- **PROBLEM**
The answer must be an exact copy of the lines from the top of the listing below through the line with "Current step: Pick", with no pictures.

▽

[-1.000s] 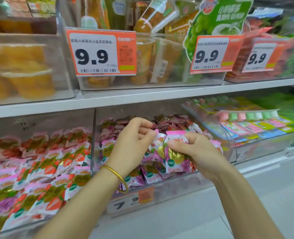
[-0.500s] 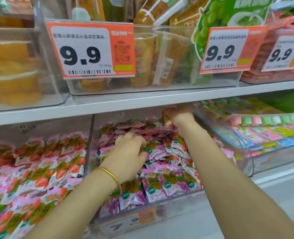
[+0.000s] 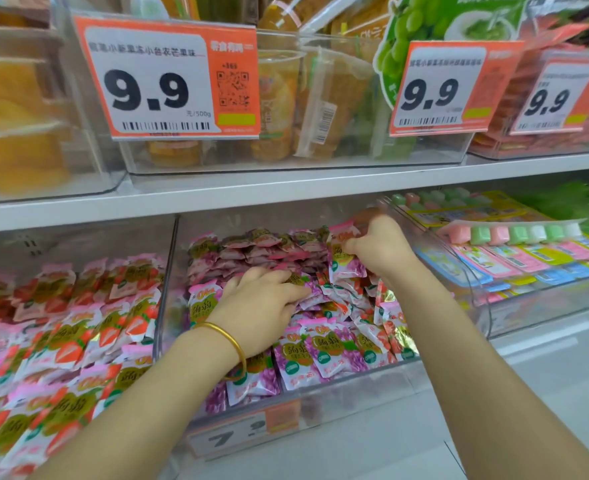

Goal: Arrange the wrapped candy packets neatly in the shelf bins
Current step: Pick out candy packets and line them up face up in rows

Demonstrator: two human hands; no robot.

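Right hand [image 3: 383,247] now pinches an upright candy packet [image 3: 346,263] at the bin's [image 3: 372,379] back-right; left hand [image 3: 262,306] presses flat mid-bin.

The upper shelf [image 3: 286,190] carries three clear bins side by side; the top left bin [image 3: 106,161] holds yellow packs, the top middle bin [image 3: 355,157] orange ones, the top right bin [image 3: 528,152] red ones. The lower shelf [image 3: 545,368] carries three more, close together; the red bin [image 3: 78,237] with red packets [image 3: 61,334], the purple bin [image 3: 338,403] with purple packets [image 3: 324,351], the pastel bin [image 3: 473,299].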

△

- **OUTPUT FOR THIS EXERCISE**
[-1.000s] 
[-0.500s] 
[+0.000s] 

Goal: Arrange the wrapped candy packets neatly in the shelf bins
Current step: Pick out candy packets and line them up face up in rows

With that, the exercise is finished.